California Prohibits Salary History Inquiries Starting January 1, 2018
By Kevin Rivera on 12/16/2017
AB 168 takes effect on January 1, 2018, prohibiting all California employers from relying on the salary history information of an applicant for employment as a factor in determining whether to offer a position, or in deciding what salary to offer. The law defines “salary history” to include both compensation and benefits.
The law will also prohibit an employer from seeking or requesting salary history information about an applicant, either in writing or orally. This means that questions regarding salary history must be removed from employment applications. Employers also cannot ask the applicant how much he or she previously earned when conducting interviews. Employers are also prohibited from seeking this information through third parties, such as recruiters.
The law will not prohibit an applicant from voluntarily disclosing his or her salary history information to a potential employer. However, this voluntary disclosure must be “without prompting.” Thus, advising an applicant on an employment application that they are free, but not required, to disclose their previous salary history would run afoul of the law.

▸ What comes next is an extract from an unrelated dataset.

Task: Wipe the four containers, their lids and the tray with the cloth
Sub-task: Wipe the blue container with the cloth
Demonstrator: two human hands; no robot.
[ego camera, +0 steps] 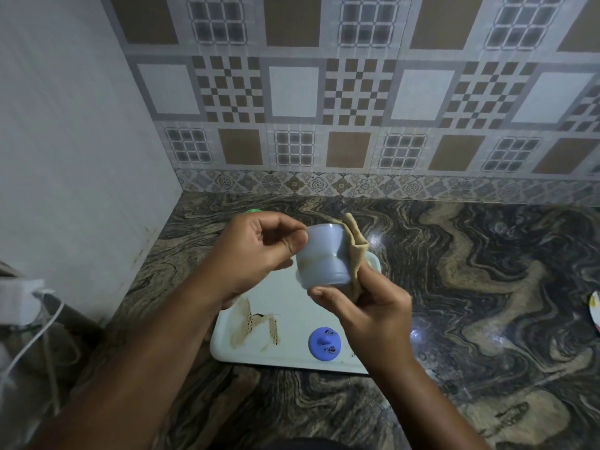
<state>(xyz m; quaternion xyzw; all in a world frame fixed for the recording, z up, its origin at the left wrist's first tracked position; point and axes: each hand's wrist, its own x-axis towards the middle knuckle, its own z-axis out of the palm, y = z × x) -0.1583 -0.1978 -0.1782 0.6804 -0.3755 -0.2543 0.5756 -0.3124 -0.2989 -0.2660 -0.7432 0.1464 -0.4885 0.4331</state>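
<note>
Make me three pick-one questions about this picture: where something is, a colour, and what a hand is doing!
1. Where is the blue lid? A. on the tray B. on a shelf C. on the floor
2. What colour is the cloth? A. red B. tan C. black
3. What is the left hand doing? A. gripping the container B. lying flat C. pointing
Answers: 1 A, it lies on the tray; 2 B, tan folds show; 3 A, fingers pinch its rim.

Marbled counter [470, 287], patterned wall tiles [357, 92], white charger [19, 300]
</note>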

If an applicant voluntarily discloses his or her previous salary history without prompting, the new law will not prohibit an employer from considering or relying on that voluntarily disclosed information in setting the applicant’s salary. For example, if during the interview, an applicant voluntarily discloses how much she earned at a previous job, and states that she will not accept new employment unless it pays more, the employer is free to take this into consideration when deciding on the applicant’s compensation.
The law will also require an employer, upon reasonable request, to provide the pay scale for the position sought by an applicant.
Employer Action Items:
- Remove any references to previous salary history from employment applications. (Also make sure to remove any questions regarding criminal history to comply with California’s new “ban-the-box” law.)
- Train any individuals in your organization who administer the application process, conduct interviews, or make hiring decisions, on their obligations under the law.